LINES OF THE DAY

". . . But the past does not exist independently from the present. Indeed, the past is only past because there is a present, just as I can point to something over there only because I am here. But nothing is inherently over there or here. In that sense, the past has no content. The past -- or more accurately, pastness -- is a position. Thus, in no way can we identify the past as past." p. 15

". . . But we may want to keep in mind that deeds and words are not as distinguishable as often we presume. History does not belong only to its narrators, professional or amateur. While some of us debate what history is or was, others take it into their own hands." p. 153

Silencing the Past: Power and the Production of History (1995) by Michel-Rolph Trouillot

Saturday, January 11, 2020

Today's Thoughts Include Edith Wharton

    . . . . Since my first reading of Age of Innocence, accomplished long after its initial publication in 1920, but chronologically set in the author's past of 1870's Gilded age New York, Edith Wharton has  high on my personal canon of fiction that never goes stale, whatever age we are in or whatever age we are when first reading it and re-reading it thereafter.

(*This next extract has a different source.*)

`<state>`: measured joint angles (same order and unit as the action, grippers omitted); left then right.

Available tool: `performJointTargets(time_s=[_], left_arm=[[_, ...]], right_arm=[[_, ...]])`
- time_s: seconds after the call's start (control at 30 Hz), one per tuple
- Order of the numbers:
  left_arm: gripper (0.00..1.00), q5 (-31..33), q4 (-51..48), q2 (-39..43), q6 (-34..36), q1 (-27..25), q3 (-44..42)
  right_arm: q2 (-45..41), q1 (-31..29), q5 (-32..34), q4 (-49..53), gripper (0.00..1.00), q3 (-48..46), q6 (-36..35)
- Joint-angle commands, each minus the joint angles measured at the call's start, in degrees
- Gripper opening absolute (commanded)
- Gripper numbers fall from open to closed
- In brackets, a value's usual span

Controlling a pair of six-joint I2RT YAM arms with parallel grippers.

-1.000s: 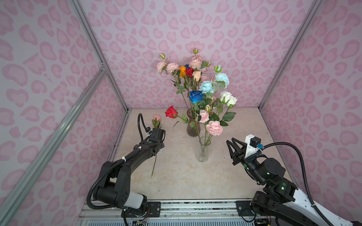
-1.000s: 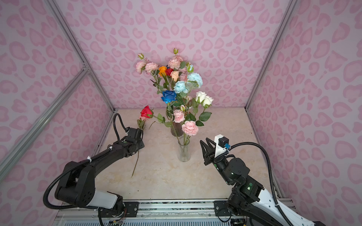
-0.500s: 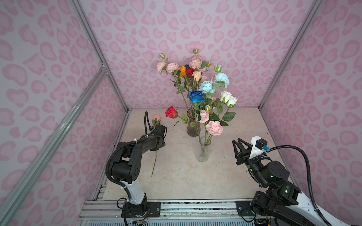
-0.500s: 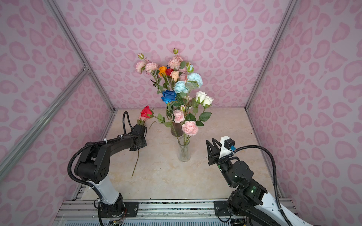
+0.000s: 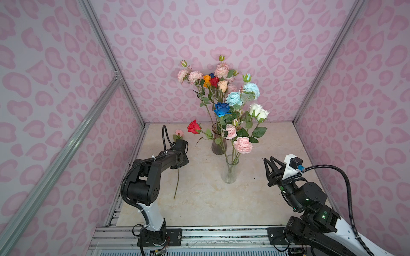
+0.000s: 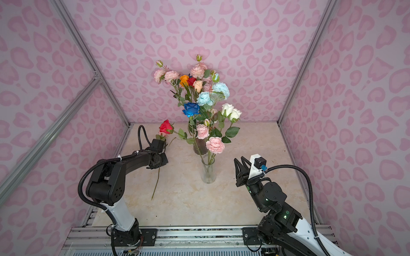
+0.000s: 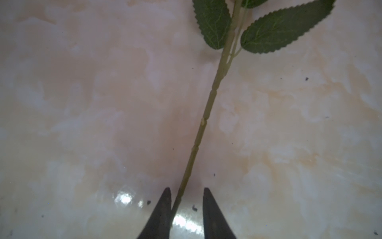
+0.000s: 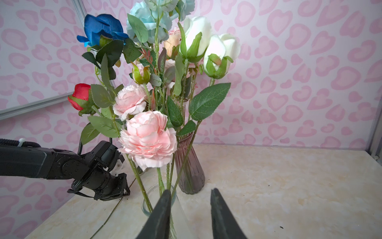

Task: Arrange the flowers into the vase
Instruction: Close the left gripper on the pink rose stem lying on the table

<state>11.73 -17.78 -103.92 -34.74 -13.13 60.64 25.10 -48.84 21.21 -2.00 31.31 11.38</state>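
Flowers [image 5: 224,106]: bunched upright in two vases mid-table; one loose pink flower [image 5: 178,133] flat on the left side, stem [image 5: 177,186] pointing toward the front rail [image 5: 210,235]. Underneath, a glossy beige marbled tabletop [image 5: 199,210], speckled with dark crumbs; around it, walls [image 5: 244,33] in pink blotch print, braced by aluminium posts [image 5: 106,59].

In the clear glass vase [image 5: 230,172], nearer the front: a few stems, among them that of the big pale pink bloom [image 5: 243,145]. In the ribbed purple vase [image 5: 218,148], just behind: the taller bunch, topped with orange, red, dark blue, light blue and cream heads. White buds [image 5: 258,113] to the right, red rose [image 5: 194,127] leaning out left; impossible to sort every stem to a vase through the leaves.

Left gripper [image 7: 187,192] down at the loose stem, jaws apart, stem between them and against one finger only, not pinched; hidden under the wrist in both top views. Right gripper [image 5: 269,163] raised, right of the glass vase, jaws parted, nothing held. Loose flower's head cut off in the left wrist view.
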Motion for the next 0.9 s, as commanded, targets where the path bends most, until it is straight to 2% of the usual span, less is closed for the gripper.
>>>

Devouring Age of Innocence, in which the destruction is merely bitter-sweet, I turned to The House of Mirth, set in the Gilded Age, which was still in effect in 1905, when it was first published. 



O the bitterness, the waste of a life -- a talented, struggling, isolated woman's life -- the sheer awe-fullness of it, eclipsed anything I'd read up that time, other than in George Eliot.  There was nothing warm about the people of this book other than the protagonist's fire to not be what she was condemned to be.



So, these quoted words of Wharton concerning centering a frivolous, useless society in one's writing resonate magnificently in the past, the present, and if there shall be one, no doubt in the future too.

Wharton had already written books including a novel set in 18th-century Italy and a volume on interior design when she began drafting a novel set in the rarefied world of moneyed New York. The challenge, she recalls in A Backward Glance, was to find the gravitas in such a world. “The answer was that a frivolous society can acquire dramatic significance only through what its frivolity destroys. Its tragic implication lies in its power of debasing people and ideals. The answer, in short, was my heroine, Lily Bart.”
Presently we daily witness and experience ourselves, we who aren't members in our neo-Gilded Age class of heartlessly frivolous powerful and obscenely wealthy, the destruction they wreak upon us and the planet.

No wonder Dominick Dunne, one of our own literary chroniclers of the descendants of Wharton's people and those who came and come up to elbow them aside, named his novel, Too Much Money (2009), after them.